年下のカノジョ~あの子は高校生~
「そうだよ。
 あ、なんか問題があったとか?」



 違います、という意味で柏木さんは首を横に振る。

「お客様が美味しいって言ってましたよ。
 素材はもちろんだけど、焼き方が絶妙だって」


「そ、そう?」

 何気なく返事をしたけれど、内心は大喜び。

 こういうのはコック冥利だ。

 お客様の『美味しいよ』という一言が、励みになる。



「お客様からの美味しいって言葉、すごく嬉しいですよねぇ。
 ま、私が作ったわけじゃないですけど」
 そう言って、はにかみながらペロッと舌を出している。

 その笑顔を見ただけで、なんだか楽しくて、嬉しくて、心の奥がほっこり温かくなって。


―――これってやっぱり、柏木さんのことが好きだってことになるのか?


 ちょ、ちょっと待てよ。

 俺と彼女は11才も年が違うんだぞ。

 普通有り得ないだろ。



 だって、俺が成人式の時に、柏木さんはまだランドセル背負って小学校に通ってたんだぜ?

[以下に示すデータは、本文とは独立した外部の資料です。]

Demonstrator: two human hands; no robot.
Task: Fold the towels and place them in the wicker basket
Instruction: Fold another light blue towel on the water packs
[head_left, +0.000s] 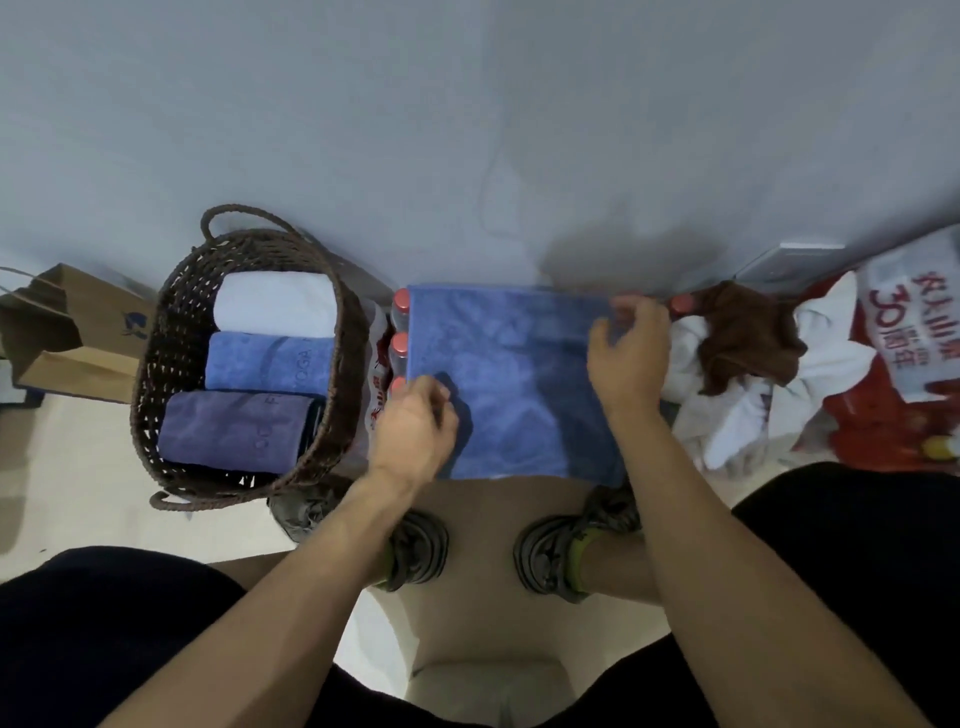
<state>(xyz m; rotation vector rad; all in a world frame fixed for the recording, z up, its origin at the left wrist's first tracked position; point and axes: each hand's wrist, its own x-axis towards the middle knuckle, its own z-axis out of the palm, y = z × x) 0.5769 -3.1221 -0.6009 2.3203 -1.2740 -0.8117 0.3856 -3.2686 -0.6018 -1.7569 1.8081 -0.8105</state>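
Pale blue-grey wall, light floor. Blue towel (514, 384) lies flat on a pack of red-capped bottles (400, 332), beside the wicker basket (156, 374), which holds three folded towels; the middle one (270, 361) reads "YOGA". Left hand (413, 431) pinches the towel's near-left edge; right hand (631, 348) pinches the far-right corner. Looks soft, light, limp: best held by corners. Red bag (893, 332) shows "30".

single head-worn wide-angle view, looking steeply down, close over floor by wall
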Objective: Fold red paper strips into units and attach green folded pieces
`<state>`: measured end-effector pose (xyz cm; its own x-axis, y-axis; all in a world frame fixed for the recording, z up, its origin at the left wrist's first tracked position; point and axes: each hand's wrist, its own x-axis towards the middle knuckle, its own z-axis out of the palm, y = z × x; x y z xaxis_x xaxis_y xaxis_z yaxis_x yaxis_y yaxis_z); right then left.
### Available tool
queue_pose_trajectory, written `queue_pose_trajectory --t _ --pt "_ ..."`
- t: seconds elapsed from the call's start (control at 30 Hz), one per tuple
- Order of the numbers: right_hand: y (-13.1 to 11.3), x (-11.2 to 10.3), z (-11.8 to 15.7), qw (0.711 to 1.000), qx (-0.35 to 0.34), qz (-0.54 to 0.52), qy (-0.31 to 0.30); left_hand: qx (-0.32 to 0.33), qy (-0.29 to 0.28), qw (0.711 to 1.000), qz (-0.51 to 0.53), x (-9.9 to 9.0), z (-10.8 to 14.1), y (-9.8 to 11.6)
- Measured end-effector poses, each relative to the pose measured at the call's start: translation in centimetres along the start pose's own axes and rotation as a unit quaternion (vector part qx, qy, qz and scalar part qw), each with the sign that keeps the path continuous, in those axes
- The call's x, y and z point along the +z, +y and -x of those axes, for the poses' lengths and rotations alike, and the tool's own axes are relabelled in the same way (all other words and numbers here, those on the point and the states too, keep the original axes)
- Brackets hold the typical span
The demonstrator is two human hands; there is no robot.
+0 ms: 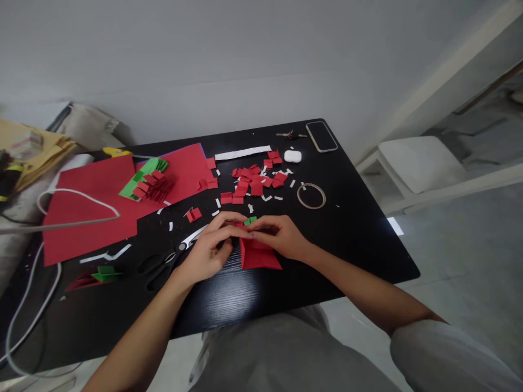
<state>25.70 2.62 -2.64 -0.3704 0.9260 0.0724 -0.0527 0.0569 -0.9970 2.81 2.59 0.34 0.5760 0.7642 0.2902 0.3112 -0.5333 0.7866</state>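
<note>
Near the front edge of the black counter [351,228], as the head view shows, a folded red paper piece [259,258] sits between the person's two hands, which are brought together on its far end: the left hand [208,250] and the right hand [284,237] both pinch it, fingertips close to each other beside a small green paper tab [250,220]. Left of that red piece lie black-handled scissors [182,246], partly hidden by the left hand. Farther left of it are a red-and-green folded piece [104,274] and large red sheets [90,212], with pleated red and green paper [152,188] on top of them. Beyond it, small red folded squares [256,188] are strewn among white scraps [251,208], and past these is a long white strip [243,153]. Beyond it to the right are a thin ring [312,208], a white case [293,157], keys [291,134] and a phone [321,136].
</note>
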Motion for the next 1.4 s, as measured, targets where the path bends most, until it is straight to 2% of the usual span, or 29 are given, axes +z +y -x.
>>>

 それだけ歳が離れてる相手に恋愛感情を抱くなんて・・・・・・。




「どうかしちゃったのかなぁ、俺」

 呟きがポロリと漏れた。


「え?
 何ですか?」
 柏木さんが不思議な顔をして尋ねてくる。



―――いけねっ。
   1人じゃなかったんだ!!


「あ、いや・・・・・・。
 別に」



 無意識の独り言を聞かれるほど恥ずかしいものはない。

 俺の額にドッと汗が噴き出す。